# What Were You Drinking When You Had Worst Hangover Ever



## Lee H Sternberg (Jan 27, 2008)

For me,](*,) Boiler Makers when I was only 17 years old. A shot glass of whiskey dropped in a beer. I couldn't even smell whiskey without feeling ill for years.:evil:

That was the worst hangover of my life. I was sick for 2 days. I don't even remember how many I drank!

My friends took me home, leaned me against the front door and ran before my parents could answer. We were all underage.


----------



## Brett Bowen (May 2, 2011)

A drink we made in college called the Saluki Slammer (Saluki's were our mascott). If memory serves, Cherry Whiskey, Cherry Vodka, Cranberry Juice, and Orange Juice. Might have been something else in there too that was 10 + years ago now. I remember feeling like I should throw up, but just couldn't for half the night and the next morning.


----------



## maggie fraser (May 30, 2008)

#-o

Johnny Walker black label (crap produced for the export market) Complete with projectile vomitting for two days, and a lot of laying and crawling on the floor.


----------



## Melissa Thom (Jun 21, 2011)

Beer... oh my... so much beer. It was Octoberfest after all and the brew was plentiful. 

The next day it felt if I dared to rise above the surface of the bean bag chair my head would split in two. My friends were nice enough to carry me home.


----------



## Brian McQuain (Oct 21, 2009)

I don't remember...


----------



## Lee H Sternberg (Jan 27, 2008)

maggie fraser said:


> #-o
> 
> Johnny Walker black label (crap produced for the export market) Complete with projectile vomitting for two days, and a lot of laying and crawling on the floor.

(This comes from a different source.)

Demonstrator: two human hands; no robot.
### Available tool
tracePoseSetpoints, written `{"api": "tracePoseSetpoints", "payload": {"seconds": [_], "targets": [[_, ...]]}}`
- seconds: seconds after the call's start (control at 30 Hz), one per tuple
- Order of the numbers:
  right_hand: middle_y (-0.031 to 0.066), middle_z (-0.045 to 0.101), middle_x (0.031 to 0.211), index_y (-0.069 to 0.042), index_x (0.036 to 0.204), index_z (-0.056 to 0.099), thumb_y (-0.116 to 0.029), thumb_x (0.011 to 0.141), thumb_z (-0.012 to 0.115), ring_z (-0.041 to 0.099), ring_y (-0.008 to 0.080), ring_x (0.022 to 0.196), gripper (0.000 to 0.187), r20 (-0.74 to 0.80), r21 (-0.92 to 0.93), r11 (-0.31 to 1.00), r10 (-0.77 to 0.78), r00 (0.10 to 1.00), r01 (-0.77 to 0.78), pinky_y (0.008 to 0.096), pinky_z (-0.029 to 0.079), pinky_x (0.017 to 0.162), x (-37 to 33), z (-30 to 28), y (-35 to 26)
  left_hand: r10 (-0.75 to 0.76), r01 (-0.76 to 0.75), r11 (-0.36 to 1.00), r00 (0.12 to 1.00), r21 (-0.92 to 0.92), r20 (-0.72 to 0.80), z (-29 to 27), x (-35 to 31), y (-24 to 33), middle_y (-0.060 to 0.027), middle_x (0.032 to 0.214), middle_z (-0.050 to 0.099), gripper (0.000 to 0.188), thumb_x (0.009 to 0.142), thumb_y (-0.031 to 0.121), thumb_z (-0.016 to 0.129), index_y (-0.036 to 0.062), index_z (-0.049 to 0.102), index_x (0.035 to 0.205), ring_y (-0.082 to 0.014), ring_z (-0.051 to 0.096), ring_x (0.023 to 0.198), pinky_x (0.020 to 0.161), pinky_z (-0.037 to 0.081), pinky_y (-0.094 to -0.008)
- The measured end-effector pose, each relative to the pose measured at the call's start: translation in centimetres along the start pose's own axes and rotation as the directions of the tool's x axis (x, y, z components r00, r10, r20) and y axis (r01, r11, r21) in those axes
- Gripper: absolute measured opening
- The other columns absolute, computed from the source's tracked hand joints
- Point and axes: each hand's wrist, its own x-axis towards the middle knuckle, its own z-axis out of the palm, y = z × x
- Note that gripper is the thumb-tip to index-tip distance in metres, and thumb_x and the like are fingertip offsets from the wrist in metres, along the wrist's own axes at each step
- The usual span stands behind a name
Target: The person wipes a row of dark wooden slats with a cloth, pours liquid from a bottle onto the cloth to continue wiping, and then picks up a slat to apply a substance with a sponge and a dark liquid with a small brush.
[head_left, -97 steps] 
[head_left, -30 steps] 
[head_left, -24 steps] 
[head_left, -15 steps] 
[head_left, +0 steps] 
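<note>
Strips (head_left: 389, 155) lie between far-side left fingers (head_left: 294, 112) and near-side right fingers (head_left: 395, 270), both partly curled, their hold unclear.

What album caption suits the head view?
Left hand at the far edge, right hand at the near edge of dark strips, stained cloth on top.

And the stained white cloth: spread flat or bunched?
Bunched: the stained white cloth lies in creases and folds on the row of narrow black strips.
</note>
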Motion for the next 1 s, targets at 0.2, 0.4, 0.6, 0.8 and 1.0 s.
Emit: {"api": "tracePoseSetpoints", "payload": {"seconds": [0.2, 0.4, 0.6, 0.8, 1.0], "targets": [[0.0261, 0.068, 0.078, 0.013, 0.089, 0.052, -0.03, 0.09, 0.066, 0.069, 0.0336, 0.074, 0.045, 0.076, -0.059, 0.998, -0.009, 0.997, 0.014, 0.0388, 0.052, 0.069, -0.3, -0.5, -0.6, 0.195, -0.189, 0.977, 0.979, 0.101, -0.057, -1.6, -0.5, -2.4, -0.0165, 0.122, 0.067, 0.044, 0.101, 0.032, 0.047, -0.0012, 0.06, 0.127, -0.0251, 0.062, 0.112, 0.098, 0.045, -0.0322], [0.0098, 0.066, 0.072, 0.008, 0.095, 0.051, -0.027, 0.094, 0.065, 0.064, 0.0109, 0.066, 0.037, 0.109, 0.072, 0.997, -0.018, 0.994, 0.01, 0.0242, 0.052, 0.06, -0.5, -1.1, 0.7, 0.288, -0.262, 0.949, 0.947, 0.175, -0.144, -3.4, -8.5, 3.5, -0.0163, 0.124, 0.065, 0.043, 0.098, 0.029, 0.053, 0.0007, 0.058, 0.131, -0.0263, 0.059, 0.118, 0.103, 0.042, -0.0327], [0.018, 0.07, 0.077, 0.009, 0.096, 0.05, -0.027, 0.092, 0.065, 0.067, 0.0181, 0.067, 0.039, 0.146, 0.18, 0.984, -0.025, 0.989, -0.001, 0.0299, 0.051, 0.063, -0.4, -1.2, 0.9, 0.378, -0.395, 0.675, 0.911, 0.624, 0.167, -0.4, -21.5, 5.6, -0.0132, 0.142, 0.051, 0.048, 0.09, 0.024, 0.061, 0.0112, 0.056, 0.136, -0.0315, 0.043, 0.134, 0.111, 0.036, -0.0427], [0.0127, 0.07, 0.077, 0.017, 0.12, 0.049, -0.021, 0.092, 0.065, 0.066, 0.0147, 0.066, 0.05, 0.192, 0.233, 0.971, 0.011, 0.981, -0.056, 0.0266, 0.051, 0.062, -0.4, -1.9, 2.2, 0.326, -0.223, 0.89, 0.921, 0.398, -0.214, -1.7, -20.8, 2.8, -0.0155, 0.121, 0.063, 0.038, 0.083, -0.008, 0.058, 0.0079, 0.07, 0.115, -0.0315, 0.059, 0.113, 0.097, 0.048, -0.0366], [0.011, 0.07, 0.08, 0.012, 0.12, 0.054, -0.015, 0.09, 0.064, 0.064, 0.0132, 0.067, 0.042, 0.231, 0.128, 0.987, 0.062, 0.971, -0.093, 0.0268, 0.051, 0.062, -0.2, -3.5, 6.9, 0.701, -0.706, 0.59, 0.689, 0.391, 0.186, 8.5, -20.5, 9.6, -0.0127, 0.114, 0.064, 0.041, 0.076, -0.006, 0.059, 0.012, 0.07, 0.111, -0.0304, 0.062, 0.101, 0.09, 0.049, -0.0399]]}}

Can you go into a little better detail on "PROJECTILE VOMITING".:grin:


----------



## maggie fraser (May 30, 2008)

Lee H Sternberg said:


> Can you go into a little better detail on "PROJECTILE VOMITING".:grin:


 
You mean you would like to hear a little about splash back ? :grin:


----------



## Dave Martin (Aug 11, 2010)

Flavored vodkas are the WORST.. too much wine will do it to me too, but by far flavored liquors, especially vodkas, are nasty hangovers in a bottle.


----------



## Brian Hicks (May 10, 2011)

Actually, this year at Hooters with a bunch of buddies. Before it was all said and done, 8 tall Blue Moon's, 1 Tall Bud Light, 1 shot of Wild Turkey and 1 shot of Patron Silver. I fell down in the parking lot and spent the whole night barfing and dry heeving. Then up for class at 8am!#-o


----------



## ann schnerre (Aug 24, 2006)

Lee H Sternberg said:


> For me,](*,) Boiler Makers when I was only 17 years old. A shot glass of whiskey dropped in a beer. I couldn't even smell whiskey without feeling ill for years.:evil:
> 
> That was the worst hangover of my life. I was sick for 2 days. I don't even remember how many I drank!
> 
> My friends took me home, leaned me against the front door and ran before my parents could answer. We were all underage.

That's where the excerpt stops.